Un reportage du Daily Mail indique par ailleurs que les attaques continues de missiles et de drones iraniens contre les Émirats arabes unis ont ébranlé la réputation de Dubaï en tant que plaque tournante sûre et exempte d’impôts, incitant certains expatriés à envisager de partir. Un résident a déclaré : « Tout le monde sait que Dubaï est fini. » Un autre témoigne : « L’éclat a définitivement été terni. »
Les frappes de missiles, les dommages aux aéroports, les annulations de vols et les lois strictes contre la publication de séquences d’attaques en ligne ont accru la peur parmi les résidents, certains affirmant qu’ils ont « plus peur d’être condamnés à une amende ou emprisonnés pour avoir publié le mauvais contenu que… les missiles. »
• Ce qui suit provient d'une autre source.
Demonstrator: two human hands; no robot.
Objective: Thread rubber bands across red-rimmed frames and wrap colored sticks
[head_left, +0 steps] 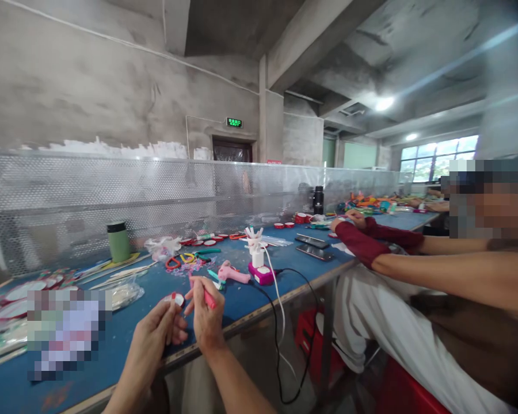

L’Azerbaïdjan envoie de l’aide humanitaire en Iran
L’Azerbaïdjan a annoncé l’envoi d’une aide humanitaire à l’Iran, alors que les tensions régionales restent élevées. Sur instruction du président Ilham Aliyev, un convoi du ministère des Situations d’urgence a été dépêché vers le pays voisin pour « répondre aux besoins actuels du peuple iranien ».
Selon l’agence ArmenPress, l’aide comprend notamment 10 tonnes de farine, 6 tonnes de riz, 2,4 tonnes de sucre, plus de 4 tonnes d’eau, environ 600 kg de thé ainsi que près de 2 tonnes de médicaments et de matériel médical.
Selon la présidence azerbaïdjanaise, cette initiative intervient après un entretien téléphonique entre Ilham Aliyev et son homologue iranien Masoud Pezeshkian. Le chef de l’État a ordonné l’envoi de secours pour soutenir la population touchée par la crise régionale.
Une sénateur US après un briefing: « Ils n’ont aucun plan clair »
Le sénateur démocrate du Connecticut Chris Murphy a vivement critiqué la stratégie de Donald Trump concernant la guerre en Iran. Sur X, il explique avoir participé à un briefing confidentiel de deux heures sur le conflit. « Je ne peux évidemment pas divulguer d’informations classifiées, mais vous méritez de savoir à quel point ces plans de guerre sont incohérents et incomplets », écrit-il.
Selon lui, la destruction du programme nucléaire iranien ne serait même pas l’objectif principal, malgré les déclarations répétées de la Maison-Blanche. Le changement de régime n’est pas non plus envisagé. « Ils vont dépenser des centaines de milliards et faire tuer des Américains, tandis qu’un régime probablement encore plus anti-américain restera au pouvoir », déplore-t-il.
L’opération viserait surtout missiles, navires et usines de drones. Mais, souligne le sénateur, personne n’a su répondre à la question clé : que se passera-t-il lorsque l’Iran relancera sa production ? « Ils ont laissé entendre qu’il y aurait d’autres bombardements », pointe Murphy, évoquant « une guerre sans fin ». Il affirme enfin qu’aucun plan clair n’existe pour rouvrir le détroit d’Hormuz si l’Iran venait à le bloquer, une situation qu’il juge « 100 % prévisible ».